## Work request:
Across the lines of the records below, how many have the string "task" in them? Answer with the number alone.

## Items listed in a dataset:
--- START ---
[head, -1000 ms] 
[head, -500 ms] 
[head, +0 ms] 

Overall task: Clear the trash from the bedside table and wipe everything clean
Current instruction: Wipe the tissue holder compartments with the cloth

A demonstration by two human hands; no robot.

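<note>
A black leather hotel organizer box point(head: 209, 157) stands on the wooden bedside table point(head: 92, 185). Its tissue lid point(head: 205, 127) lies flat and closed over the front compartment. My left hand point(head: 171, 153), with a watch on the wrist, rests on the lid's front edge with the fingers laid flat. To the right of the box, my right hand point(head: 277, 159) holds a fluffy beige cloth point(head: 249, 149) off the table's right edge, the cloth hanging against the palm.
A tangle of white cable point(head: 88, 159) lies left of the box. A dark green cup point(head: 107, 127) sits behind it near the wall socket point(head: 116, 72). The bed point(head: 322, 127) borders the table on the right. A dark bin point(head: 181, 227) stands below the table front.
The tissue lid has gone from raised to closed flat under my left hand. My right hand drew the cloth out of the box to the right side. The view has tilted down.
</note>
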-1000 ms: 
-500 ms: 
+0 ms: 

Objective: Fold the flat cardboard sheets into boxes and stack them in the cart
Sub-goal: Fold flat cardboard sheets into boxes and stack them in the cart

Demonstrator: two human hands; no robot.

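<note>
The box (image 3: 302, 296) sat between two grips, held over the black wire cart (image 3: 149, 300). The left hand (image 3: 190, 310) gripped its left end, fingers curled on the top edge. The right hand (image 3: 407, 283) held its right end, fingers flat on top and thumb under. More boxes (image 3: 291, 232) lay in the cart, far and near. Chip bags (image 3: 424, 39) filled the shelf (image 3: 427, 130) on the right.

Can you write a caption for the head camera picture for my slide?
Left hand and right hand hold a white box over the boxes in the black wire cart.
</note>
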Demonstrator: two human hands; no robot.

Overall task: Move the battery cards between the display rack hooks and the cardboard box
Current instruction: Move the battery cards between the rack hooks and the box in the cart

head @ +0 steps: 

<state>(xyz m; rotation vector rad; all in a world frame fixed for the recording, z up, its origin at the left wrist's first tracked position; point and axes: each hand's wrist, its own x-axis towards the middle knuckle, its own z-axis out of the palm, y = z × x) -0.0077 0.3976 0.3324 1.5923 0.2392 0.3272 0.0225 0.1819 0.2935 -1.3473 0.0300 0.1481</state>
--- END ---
## Response box:
2